What you need to do> You are asked to filter the data below and copy every line holding "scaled".

Given data>
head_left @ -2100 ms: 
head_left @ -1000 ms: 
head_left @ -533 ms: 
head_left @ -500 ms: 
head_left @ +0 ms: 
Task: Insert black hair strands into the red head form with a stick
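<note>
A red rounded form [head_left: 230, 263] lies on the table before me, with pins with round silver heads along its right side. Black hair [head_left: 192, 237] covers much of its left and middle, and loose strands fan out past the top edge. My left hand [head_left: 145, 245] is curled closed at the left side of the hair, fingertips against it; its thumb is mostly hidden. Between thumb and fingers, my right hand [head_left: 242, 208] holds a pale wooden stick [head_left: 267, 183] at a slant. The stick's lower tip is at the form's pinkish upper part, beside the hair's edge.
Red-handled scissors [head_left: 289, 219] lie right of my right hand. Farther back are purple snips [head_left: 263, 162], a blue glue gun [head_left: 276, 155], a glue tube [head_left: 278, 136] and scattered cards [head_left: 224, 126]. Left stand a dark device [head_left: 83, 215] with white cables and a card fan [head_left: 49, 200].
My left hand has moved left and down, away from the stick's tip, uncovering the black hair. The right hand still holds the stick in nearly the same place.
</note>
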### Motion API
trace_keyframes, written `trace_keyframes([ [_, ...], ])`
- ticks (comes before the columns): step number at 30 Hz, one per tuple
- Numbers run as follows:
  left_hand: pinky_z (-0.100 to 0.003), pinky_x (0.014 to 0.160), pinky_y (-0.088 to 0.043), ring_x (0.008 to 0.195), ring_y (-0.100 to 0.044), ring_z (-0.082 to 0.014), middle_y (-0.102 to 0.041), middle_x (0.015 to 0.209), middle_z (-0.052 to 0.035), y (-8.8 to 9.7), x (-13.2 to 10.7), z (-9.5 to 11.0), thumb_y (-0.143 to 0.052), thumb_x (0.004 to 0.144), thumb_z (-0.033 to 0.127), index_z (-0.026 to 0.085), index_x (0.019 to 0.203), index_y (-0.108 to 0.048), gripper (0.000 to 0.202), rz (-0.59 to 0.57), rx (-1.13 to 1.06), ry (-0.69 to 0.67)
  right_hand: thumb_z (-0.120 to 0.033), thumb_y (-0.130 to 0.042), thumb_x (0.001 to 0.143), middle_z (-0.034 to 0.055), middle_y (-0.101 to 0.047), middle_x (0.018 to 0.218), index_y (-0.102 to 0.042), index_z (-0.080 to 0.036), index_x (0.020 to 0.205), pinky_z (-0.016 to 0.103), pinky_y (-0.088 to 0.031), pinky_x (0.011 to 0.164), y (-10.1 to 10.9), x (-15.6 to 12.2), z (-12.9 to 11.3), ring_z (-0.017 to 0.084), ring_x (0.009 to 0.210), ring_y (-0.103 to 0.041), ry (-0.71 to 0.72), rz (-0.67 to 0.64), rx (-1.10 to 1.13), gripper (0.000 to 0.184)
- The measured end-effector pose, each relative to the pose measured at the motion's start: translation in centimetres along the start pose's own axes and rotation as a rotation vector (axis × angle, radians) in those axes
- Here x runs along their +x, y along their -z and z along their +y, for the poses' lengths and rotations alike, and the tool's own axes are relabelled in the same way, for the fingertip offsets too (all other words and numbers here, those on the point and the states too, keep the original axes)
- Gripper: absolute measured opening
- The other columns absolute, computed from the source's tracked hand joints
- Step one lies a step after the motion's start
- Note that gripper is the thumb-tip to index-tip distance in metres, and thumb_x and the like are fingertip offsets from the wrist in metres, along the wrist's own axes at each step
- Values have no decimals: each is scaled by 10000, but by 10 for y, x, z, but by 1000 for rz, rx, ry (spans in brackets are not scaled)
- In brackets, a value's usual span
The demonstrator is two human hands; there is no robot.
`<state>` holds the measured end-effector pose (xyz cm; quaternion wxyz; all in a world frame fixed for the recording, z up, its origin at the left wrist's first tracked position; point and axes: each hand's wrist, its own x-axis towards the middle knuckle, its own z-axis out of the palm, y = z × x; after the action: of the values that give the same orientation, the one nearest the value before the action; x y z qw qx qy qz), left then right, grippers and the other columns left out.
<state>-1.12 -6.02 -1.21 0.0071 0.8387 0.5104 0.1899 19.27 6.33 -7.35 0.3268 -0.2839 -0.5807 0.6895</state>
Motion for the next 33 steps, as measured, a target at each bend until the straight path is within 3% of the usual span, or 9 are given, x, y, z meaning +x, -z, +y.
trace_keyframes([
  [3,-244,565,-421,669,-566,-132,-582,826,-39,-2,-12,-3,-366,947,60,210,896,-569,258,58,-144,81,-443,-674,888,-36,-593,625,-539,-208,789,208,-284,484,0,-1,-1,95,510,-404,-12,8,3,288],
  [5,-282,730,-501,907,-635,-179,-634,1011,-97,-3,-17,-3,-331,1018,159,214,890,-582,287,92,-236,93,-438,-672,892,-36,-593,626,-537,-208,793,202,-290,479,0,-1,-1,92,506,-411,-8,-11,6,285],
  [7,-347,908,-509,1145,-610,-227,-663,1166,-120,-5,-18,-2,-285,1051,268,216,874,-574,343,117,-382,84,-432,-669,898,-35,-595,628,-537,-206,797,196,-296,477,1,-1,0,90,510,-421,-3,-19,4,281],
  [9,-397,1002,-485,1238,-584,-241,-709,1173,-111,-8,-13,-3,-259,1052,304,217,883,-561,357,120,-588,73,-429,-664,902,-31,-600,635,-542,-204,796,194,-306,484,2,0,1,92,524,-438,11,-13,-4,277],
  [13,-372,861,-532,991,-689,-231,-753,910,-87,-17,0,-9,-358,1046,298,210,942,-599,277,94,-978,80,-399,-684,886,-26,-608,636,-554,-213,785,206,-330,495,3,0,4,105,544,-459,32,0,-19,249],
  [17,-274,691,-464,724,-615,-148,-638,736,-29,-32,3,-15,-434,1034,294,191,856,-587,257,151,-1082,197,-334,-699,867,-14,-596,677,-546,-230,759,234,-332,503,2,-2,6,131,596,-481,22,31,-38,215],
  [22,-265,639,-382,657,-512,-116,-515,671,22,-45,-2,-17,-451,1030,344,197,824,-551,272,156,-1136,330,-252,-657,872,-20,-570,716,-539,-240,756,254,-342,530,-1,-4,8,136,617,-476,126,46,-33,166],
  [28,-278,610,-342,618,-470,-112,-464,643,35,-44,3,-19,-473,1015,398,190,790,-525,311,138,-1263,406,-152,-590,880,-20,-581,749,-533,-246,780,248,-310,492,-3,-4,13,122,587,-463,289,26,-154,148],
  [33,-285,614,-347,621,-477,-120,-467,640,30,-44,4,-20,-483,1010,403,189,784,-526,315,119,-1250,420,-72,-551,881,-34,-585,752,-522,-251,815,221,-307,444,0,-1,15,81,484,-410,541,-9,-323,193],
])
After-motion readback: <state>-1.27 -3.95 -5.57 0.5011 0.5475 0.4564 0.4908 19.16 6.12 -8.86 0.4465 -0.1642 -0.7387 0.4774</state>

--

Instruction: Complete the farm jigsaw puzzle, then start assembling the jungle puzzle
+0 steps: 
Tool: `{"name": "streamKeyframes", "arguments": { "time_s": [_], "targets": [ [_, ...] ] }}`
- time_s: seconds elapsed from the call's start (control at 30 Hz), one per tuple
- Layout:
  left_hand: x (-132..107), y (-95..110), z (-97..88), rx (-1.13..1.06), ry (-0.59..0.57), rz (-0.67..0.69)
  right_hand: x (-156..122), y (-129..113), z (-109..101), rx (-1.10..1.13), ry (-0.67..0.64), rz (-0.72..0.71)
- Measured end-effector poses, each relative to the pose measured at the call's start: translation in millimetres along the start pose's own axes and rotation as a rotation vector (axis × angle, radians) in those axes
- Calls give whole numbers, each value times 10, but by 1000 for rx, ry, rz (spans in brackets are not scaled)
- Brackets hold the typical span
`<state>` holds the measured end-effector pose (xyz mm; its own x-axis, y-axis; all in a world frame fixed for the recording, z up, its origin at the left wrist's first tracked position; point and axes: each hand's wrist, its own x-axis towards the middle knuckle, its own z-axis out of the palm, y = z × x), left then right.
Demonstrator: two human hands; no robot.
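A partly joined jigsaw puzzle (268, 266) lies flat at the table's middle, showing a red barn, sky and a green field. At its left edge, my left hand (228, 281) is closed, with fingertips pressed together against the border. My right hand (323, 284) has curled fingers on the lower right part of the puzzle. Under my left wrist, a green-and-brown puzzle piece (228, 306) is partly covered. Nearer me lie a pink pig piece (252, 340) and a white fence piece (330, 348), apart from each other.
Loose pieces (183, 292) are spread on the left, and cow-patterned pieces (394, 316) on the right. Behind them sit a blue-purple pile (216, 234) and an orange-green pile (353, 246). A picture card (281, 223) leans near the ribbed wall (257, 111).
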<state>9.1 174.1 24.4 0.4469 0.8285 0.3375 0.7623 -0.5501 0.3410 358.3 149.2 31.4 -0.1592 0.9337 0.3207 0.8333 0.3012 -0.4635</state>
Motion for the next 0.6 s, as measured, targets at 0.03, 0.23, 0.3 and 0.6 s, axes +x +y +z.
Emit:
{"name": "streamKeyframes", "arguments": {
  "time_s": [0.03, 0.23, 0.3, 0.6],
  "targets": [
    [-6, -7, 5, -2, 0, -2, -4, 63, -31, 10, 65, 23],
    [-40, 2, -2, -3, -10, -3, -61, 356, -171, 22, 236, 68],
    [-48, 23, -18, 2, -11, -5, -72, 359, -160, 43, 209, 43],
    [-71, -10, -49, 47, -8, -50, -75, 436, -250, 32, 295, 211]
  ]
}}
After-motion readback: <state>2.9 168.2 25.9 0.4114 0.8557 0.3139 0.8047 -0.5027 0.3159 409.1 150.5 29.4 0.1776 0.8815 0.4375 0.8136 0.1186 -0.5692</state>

Exercise response>
- Values have no decimals: each is scaled by 10000, but by 10 for y, x, z, but by 1000 for rz, rx, ry (spans in brackets are not scaled)
- Calls give whole numbers, each value times 10, but by 1000 for rx, ry, rz (spans in brackets are not scaled)

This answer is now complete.